Криспин подумал, что за такие слова человеку могут вырвать ноздри или сделать кое-что похуже. Снаружи дул сильный ветер. Он слышал, как стучит ставень, как пронзительно воет ветер. День Мертвых. А ветер ли это?
Очаг немного смягчил холод в комнате, и Криспин лежал под двумя теплыми одеялами. Он внезапно подумал о царице антов, юной и испуганной, о ее ладони на его волосах, когда он преклонил перед ней колени. В тот раз ему тоже разбили голову, как сейчас. Он устал, челюсть болела. Ему не следовало пить сегодня вечером с солдатами. Исключительно глупо. Кое-кто сказал бы — кретинизм. Честный человек, однако, этот Карулл, трибун Четвертого легиона. Что было неожиданностью. Он любит слушать самого себя. Лицо бога на куполе церкви. Его создали мозаичники, художники, как и сам Криспин. Но нет. Они — нечто большее. Жаль, что он не знает их имен, что никто их не знает. Он напишет об этом Мартиниану. И постарается привести в порядок свои мысли. И сейчас он видел мысленным взором глаза бога совершенно ясно. Утром был туман, совсем ничего не видно, все цвета в мире исчезли. Голоса преследователей, собаки, мертвый человек. Лес и то, что увело их в лес. Он с первого взгляда начал бояться этого леса, еще тогда, у границы, и все же вошел в Древнюю Чащу: черные, густые заросли, падающие листья, жертвоприношение на поляне. Нет. Не совсем так. Завершение жертвоприношения.

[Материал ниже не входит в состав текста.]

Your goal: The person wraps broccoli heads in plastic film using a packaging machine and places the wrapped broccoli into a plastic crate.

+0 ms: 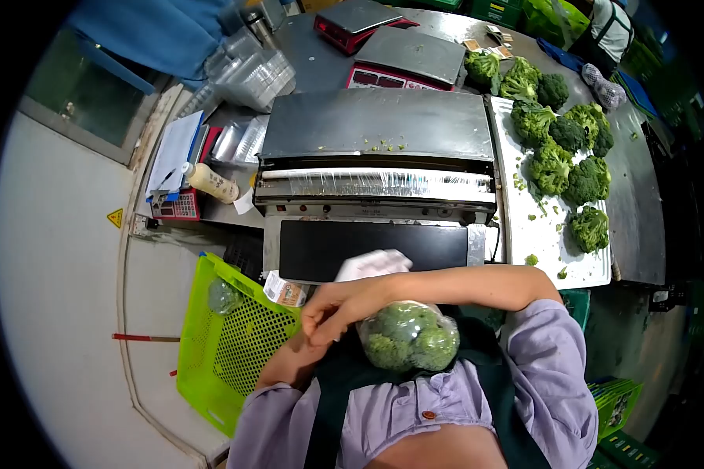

Как человеку справиться со столькими вещами? Распивать вино с солдатами? Вероятно. Самое старое средство спасения, одно из самых старых. Натянуть одеяло в постели на разбитое лицо и уснуть, надежно укрывшись от режущего ветра и от ночи? Только не от той ночи, которая теперь царит всегда.
Каю Криспину тоже снился сон в этой холодной темноте, хотя он во сне не летал. Он видел, как идет по гулким коридорам в пустом дворце, и знал, что это за дворец, где он находится. Он был там вместе с Мартинианом много лет назад — во дворце патриарха в Родиасе, самом грандиозном символе религиозной власти — и богатства — Империи. По крайней мере, он им был в свое время.
Криспин увидел его опустошенным, пыльным, заброшенным, через много времени после того, как анты покорили страну. Большинство разграбленных комнат стояли пустыми и запертыми. Они с Мартинианом шли по дворцу вслед за похожим на покойника, кашляющим клириком, чтобы осмотреть знаменитую старую настенную мозаику, которую заказчик хотел воспроизвести в своем летнем доме в Байане, у моря. Их двоих неохотно впустили, благодаря письму, а возможно и некоторой сумме денег, состоятельного заказчика, и теперь они шагали в гулкой, пыльной пустоте.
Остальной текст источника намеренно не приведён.